**Exercise:**
Among the entries below, count the lines that contain the word "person". Respond with the count only.

────────

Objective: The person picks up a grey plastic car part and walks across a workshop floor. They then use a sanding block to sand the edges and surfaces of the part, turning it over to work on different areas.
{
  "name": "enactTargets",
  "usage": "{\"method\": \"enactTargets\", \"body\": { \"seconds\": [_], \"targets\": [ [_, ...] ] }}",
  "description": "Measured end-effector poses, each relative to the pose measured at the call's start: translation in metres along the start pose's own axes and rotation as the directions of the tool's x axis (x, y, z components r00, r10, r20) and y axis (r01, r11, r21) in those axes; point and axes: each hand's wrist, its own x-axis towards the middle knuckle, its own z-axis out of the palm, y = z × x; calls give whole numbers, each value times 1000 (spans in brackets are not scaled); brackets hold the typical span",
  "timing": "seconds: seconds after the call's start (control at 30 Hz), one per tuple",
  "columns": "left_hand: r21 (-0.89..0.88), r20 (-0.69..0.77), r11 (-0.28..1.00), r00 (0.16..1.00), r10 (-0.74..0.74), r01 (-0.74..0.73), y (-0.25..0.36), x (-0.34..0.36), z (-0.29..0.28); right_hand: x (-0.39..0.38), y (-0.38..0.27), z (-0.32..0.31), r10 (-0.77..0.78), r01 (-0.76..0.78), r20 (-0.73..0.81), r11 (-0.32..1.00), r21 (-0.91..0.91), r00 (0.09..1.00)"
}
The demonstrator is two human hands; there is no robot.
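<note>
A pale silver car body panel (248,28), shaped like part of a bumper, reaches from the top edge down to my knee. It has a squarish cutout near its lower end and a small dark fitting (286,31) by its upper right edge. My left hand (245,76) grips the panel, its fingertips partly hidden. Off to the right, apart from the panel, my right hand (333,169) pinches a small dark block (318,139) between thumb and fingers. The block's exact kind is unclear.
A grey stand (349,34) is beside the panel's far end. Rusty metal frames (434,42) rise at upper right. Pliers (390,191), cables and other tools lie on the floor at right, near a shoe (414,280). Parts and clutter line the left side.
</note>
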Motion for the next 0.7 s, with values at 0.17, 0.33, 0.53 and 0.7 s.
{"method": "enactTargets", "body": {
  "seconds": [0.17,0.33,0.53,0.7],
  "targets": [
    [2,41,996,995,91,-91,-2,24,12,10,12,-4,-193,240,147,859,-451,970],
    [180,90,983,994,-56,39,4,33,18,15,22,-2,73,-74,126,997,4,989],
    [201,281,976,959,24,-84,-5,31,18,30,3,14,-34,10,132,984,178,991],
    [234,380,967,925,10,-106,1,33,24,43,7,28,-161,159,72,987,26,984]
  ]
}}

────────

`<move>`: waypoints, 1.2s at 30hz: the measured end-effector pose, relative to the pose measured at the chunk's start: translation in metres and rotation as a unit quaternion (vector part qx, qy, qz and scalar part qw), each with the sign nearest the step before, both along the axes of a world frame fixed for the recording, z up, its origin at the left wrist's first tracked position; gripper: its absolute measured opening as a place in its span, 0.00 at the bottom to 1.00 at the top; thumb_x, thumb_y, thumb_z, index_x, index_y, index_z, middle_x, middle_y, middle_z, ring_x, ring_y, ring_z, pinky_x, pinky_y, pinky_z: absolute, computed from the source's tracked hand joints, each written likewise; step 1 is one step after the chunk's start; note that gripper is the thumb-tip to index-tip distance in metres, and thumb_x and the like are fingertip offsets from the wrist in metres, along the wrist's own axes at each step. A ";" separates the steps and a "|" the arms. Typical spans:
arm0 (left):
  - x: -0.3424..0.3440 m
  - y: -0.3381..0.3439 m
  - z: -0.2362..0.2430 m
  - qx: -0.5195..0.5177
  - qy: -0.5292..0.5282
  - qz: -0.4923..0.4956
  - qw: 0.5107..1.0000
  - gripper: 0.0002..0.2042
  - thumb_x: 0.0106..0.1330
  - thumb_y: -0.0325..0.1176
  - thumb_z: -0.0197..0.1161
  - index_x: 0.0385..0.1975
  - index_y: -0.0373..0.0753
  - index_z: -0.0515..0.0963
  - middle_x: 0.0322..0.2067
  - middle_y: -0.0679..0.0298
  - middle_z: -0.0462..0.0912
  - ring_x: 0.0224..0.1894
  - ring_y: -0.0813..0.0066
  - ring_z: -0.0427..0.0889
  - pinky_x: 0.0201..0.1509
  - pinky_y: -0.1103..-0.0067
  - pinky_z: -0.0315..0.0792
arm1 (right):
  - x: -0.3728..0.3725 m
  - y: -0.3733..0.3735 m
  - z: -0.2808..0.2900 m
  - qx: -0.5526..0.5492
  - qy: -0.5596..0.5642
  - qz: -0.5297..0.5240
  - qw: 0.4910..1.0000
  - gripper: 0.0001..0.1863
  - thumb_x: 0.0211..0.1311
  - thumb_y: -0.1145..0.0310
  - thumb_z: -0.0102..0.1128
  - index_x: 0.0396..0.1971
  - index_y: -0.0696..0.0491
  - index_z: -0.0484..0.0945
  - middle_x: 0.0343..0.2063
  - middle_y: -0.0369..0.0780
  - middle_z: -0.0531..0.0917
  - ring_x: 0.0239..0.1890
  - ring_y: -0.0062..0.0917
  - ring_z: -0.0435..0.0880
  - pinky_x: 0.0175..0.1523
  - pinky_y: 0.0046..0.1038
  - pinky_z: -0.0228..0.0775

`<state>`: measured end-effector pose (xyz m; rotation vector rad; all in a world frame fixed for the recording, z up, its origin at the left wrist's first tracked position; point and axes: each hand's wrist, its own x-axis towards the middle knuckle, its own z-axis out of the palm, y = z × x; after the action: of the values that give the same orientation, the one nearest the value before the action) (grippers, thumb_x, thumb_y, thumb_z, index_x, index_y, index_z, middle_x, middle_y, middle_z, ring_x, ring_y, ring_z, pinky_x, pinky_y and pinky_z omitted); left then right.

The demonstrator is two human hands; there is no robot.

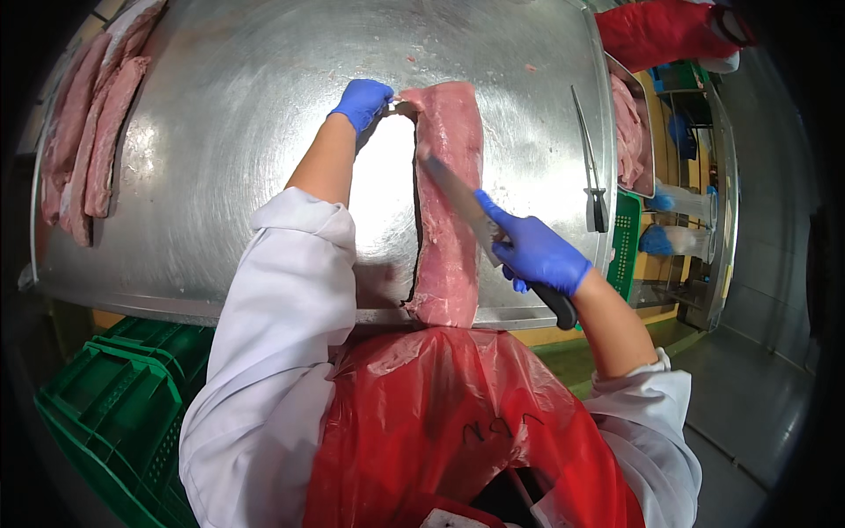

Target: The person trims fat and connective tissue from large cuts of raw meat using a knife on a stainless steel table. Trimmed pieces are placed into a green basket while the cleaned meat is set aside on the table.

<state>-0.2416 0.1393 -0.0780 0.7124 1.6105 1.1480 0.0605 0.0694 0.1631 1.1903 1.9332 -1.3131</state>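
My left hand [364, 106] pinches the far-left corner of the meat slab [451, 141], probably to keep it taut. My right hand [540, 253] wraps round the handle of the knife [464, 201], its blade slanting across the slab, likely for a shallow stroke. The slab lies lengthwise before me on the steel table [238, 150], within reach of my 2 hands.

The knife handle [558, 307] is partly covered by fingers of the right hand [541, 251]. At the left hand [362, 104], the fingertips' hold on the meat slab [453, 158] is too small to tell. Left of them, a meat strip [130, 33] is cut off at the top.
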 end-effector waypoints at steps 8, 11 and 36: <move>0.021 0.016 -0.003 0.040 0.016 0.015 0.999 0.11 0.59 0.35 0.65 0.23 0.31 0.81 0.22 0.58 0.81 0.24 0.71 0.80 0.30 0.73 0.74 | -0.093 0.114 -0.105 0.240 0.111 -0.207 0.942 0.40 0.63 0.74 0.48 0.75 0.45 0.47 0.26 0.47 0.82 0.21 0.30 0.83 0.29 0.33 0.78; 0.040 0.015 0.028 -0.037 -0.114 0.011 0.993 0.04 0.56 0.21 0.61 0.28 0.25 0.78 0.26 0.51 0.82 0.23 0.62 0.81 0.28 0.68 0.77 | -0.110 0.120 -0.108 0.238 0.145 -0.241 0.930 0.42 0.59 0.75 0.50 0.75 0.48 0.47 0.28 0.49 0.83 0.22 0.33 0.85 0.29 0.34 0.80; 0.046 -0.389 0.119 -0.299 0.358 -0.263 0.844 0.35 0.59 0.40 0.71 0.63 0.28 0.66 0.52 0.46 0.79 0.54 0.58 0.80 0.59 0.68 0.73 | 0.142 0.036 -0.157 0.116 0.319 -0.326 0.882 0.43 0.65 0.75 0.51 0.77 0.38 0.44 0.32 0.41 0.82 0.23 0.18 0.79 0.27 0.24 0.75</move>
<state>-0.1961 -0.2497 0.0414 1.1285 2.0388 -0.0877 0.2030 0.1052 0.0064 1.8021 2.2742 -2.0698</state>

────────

**Output for this exercise:**
2